→ TASK ITEM:
Report the tally of lines featuring the word "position" in the entries below, without anything else.

[Data excerpts]
▬▬▬

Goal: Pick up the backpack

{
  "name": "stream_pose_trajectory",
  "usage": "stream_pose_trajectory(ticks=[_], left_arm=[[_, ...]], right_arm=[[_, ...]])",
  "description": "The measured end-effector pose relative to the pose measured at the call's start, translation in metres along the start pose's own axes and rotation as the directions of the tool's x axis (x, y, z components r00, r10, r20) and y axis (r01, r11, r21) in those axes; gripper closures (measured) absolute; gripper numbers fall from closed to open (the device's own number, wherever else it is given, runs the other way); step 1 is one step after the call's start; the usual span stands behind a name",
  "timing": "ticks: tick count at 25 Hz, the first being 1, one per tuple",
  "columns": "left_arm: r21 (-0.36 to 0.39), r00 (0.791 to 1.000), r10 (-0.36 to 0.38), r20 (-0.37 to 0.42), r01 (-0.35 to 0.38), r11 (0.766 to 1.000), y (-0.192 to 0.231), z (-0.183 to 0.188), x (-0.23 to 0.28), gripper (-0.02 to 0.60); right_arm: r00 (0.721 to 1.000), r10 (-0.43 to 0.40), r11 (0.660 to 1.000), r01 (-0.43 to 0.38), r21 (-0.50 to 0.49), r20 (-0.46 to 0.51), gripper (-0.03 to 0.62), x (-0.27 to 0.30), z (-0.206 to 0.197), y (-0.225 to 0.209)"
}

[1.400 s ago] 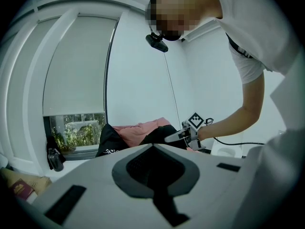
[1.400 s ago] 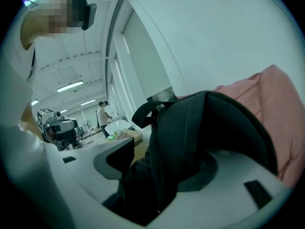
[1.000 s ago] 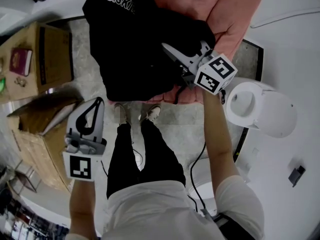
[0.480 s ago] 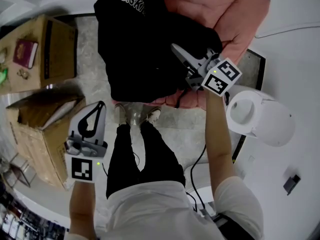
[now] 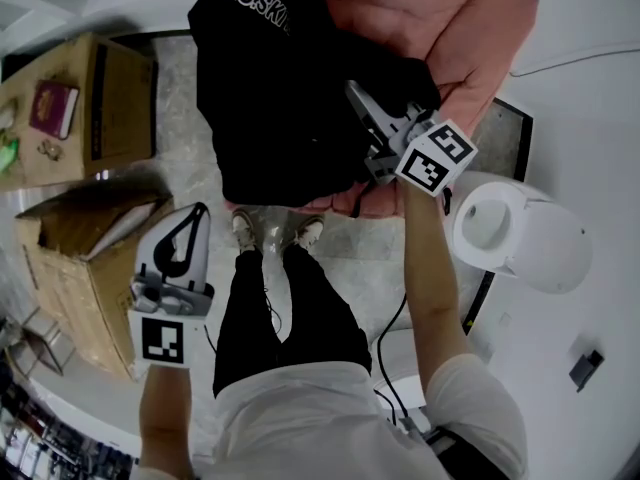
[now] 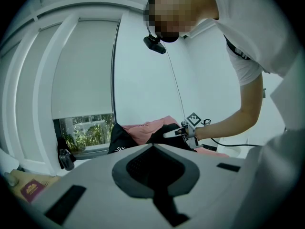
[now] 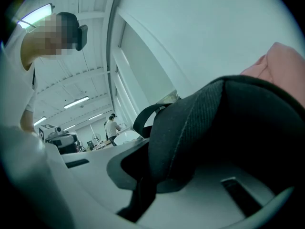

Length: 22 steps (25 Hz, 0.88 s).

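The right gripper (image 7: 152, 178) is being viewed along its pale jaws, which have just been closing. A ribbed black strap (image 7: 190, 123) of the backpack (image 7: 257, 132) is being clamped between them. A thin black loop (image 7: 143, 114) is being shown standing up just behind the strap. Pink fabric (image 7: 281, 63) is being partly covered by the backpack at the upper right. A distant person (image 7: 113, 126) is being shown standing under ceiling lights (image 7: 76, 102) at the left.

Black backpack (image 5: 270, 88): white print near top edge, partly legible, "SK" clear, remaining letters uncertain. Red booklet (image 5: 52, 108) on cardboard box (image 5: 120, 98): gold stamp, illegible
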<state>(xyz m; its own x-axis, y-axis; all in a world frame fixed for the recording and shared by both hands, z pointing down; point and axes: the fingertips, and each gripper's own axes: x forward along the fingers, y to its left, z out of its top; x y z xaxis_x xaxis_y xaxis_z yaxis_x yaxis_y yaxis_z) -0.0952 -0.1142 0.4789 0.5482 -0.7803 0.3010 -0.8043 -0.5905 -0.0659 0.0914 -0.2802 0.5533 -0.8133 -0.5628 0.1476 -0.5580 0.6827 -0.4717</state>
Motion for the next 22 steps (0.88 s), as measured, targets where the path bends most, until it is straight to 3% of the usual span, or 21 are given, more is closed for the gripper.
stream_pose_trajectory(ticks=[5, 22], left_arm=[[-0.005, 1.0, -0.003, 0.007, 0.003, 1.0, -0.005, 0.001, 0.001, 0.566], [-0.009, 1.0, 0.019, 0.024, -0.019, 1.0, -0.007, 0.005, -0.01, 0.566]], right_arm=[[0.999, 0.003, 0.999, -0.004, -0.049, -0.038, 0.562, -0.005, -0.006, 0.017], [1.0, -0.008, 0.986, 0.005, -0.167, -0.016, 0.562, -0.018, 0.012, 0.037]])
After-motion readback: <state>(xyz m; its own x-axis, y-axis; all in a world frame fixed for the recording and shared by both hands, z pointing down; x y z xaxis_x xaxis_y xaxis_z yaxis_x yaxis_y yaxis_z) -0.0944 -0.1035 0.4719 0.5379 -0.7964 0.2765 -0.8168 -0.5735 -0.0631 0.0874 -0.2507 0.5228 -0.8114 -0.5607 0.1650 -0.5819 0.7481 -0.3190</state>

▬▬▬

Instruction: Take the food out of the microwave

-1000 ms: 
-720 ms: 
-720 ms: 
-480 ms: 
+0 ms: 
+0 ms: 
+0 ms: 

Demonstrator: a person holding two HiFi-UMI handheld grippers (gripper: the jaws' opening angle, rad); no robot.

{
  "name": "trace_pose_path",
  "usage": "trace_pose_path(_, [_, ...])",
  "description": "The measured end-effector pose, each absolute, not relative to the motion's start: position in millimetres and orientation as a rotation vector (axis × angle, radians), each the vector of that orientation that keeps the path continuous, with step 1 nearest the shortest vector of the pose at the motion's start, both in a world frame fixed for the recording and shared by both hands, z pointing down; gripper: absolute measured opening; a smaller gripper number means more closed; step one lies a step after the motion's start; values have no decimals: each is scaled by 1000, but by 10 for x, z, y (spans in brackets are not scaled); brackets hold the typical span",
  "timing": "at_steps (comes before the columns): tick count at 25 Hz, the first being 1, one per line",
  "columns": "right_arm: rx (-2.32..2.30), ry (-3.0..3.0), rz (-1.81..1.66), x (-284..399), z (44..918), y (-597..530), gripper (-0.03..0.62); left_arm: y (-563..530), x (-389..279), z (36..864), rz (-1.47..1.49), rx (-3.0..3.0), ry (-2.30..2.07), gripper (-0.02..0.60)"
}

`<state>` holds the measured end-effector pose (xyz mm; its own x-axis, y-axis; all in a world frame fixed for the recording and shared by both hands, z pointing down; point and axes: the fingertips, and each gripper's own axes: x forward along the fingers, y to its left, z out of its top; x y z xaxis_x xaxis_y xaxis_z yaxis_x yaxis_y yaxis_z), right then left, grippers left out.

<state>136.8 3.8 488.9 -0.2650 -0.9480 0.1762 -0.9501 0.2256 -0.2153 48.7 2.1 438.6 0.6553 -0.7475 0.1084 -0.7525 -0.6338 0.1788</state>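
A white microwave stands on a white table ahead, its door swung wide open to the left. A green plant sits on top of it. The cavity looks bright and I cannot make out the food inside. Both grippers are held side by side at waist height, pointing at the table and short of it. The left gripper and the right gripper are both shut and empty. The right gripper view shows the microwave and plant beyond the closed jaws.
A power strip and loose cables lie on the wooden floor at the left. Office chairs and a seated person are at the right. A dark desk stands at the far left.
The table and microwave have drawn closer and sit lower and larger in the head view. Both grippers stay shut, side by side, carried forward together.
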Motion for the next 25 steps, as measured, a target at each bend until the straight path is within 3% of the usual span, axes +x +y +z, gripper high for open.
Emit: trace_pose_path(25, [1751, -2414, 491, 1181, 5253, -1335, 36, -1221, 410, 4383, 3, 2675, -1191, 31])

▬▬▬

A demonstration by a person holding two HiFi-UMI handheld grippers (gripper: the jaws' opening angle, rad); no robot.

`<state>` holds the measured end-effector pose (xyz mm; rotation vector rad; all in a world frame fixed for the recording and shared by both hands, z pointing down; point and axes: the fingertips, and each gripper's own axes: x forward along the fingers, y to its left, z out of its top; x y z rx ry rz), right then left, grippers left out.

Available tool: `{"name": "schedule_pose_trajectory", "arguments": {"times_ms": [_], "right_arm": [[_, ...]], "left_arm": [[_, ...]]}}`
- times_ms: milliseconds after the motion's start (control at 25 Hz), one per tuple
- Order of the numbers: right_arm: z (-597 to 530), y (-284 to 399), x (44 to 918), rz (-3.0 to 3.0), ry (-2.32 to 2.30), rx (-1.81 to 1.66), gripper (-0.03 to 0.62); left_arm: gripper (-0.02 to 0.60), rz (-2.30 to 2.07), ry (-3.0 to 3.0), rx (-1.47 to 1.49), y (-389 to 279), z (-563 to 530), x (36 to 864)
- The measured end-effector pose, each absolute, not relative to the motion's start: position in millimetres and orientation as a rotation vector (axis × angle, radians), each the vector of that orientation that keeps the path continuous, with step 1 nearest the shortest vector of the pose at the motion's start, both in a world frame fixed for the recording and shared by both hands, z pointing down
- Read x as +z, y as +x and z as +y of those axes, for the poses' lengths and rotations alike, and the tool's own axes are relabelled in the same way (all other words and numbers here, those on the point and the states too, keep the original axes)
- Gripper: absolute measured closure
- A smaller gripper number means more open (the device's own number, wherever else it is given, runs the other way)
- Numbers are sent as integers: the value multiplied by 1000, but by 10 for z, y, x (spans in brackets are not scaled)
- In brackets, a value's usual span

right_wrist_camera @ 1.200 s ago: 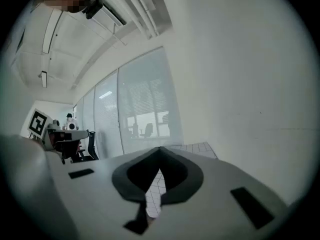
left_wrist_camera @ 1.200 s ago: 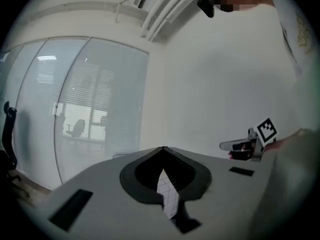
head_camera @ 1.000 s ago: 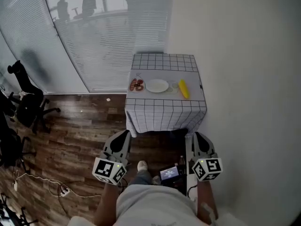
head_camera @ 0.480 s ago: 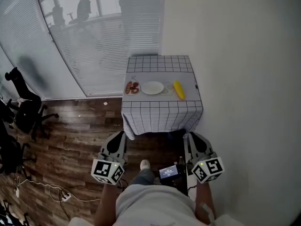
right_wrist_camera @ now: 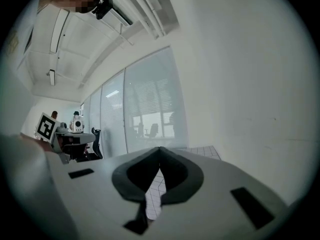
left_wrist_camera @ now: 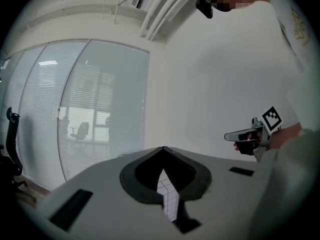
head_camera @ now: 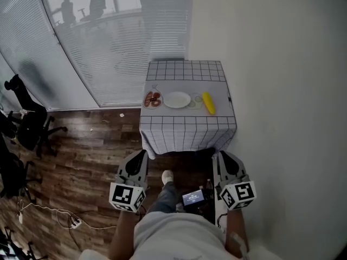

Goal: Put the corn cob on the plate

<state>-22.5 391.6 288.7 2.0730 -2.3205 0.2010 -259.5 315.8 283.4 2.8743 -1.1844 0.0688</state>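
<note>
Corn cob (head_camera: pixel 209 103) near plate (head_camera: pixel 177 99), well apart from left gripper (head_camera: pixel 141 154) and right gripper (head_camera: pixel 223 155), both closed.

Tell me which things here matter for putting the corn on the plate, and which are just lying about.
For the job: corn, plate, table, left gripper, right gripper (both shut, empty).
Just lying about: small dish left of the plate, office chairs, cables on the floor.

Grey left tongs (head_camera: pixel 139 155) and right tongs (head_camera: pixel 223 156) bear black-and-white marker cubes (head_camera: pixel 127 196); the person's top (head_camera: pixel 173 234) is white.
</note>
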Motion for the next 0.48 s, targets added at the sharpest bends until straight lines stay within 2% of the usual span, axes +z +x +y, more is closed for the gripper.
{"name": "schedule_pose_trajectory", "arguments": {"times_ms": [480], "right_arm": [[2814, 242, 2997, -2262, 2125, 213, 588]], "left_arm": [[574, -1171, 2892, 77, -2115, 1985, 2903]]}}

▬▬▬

→ ANSWER TO THE PROBLEM:
2